"There is nothing more boring than other people's dreams," goes the accepted wisdom. But I can't find it in myself to feel bored when someone says, "I dreamed that whenever you got annoyed you started shooting lizards from your eyes" or "I dreamed I was eating a coathanger."
There are many more boring things, such as other people's family trees and Bono and road cones. I've always remembered a Jenny Bornholdt poem in which she dreams that she tried to fax her publisher a cake. I remember vivid dreams for weeks, especially those that leave residual dread or happiness or shame upon waking, like a recent scene in which I was scolded by a beekeeper for training all of his bees to sit and stay, like dogs. "You're distracting them, you idiot," he hissed. I woke up feeling chastened.
Popular culture demands that we fill our lives with things that are interesting. Like moths to the flame, we blunder towards noteworthy podcasts and surprising facts and counterintuitive perspectives. We run from the rewards that a boring conversation about dreams may offer.
For many years I had alarmingly vivid dreams. At night Ferris wheels full of sheep would careen towards me menacingly over dark paddocks. People around me would turn into melting human candles. Instead of hands, I had two irritable pelicans. I think all this was in part due to an anti-depressant medication I was taking.

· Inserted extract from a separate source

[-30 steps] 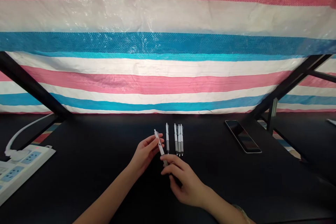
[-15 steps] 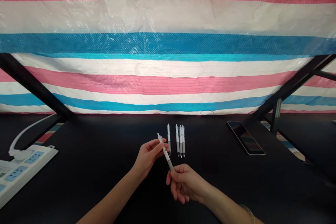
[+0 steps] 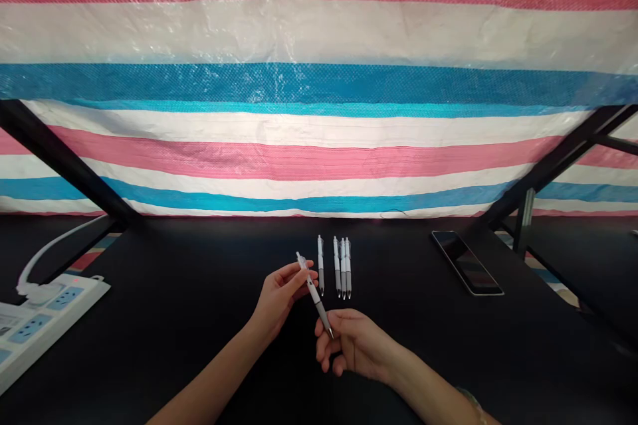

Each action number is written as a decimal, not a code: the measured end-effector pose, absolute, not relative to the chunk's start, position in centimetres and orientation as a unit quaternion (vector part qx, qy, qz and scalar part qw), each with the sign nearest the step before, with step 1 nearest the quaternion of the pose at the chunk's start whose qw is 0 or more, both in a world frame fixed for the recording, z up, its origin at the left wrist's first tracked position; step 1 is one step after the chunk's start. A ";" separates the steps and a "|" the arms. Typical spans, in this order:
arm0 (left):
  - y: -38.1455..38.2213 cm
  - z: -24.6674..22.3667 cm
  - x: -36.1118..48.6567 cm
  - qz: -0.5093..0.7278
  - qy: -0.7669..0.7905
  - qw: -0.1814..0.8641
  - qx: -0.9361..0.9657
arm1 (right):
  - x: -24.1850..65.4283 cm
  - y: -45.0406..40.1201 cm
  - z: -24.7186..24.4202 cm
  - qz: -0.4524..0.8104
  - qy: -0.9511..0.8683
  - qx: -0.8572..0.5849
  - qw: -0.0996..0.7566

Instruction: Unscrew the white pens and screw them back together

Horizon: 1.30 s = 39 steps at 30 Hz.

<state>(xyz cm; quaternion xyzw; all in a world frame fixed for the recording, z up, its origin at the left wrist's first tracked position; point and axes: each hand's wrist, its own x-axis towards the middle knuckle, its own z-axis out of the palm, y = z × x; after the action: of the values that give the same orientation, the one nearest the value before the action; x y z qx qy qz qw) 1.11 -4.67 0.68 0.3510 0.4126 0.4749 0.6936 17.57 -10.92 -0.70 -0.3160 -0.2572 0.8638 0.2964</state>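
A white ballpoint pen (image 3: 313, 291) with a grey grip and a metal tip is pinched near its clip end by my left hand (image 3: 282, 289). It slants down to the right, its tip exposed. My right hand (image 3: 356, 342) is at the tip end, palm partly up, thumb apart from the loosely curled fingers. The tip overlaps these fingers; whether they touch is hard to tell. Just beyond, one similar pen (image 3: 320, 265) lies alone on the black table (image 3: 219, 259). To its right, several matching pens (image 3: 342, 267) lie side by side, tips toward me.
A dark phone (image 3: 467, 262) lies on the right of the table. At the left edge sits a white power strip (image 3: 54, 319) with a plugged-in cable (image 3: 54, 244). Black slanted bars (image 3: 70, 166) flank the table, and a striped plastic sheet (image 3: 319, 126) hangs behind.
My right thumb and fingers have come off the pen's grip end, uncovering the metal tip. My left hand keeps its hold, with the pen shifted very slightly.
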 end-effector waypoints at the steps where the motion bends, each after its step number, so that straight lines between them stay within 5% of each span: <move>1: -4.7 0.6 1.1 0.474 0.413 0.695 0.349 | 17.6 -10.9 -0.7 0.859 -0.260 -0.322 0.300; 39: -4.8 0.9 1.2 0.472 0.396 0.714 0.332 | 17.9 -10.9 -0.2 0.863 -0.265 -0.322 0.285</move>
<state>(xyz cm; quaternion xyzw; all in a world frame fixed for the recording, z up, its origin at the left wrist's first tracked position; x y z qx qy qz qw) 1.16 -4.79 0.91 0.3321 0.3959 0.4724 0.7140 17.87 -10.92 -0.20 -0.3225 -0.2652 0.8628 0.2851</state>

Recently I tapered off the medication for six months, promptly lost my marbles and had to go back on it. Now the dreams are back and they're sillier than ever. Before I go to sleep I feel both curiosity and unease: what's in store for me? Is my father going to float through the window disguised as Microsoft's Clippy again?
The modern dream theory popularised by Carl Jung asserts that dreams offer a true reading of the psyche and that our dreaming selves therefore have important insights for our waking selves. Given the content of my dreams, I would prefer this not to be true. But I also doubt that our dreams are wholly meaningless blather. I like the sleep researcher Matthew Walker's argument that dreams are like "overnight therapy", allowing us to reprocess stuff we've experienced, taking the sting out of difficulty and pain and confusion and helping us to carry on tomorrow.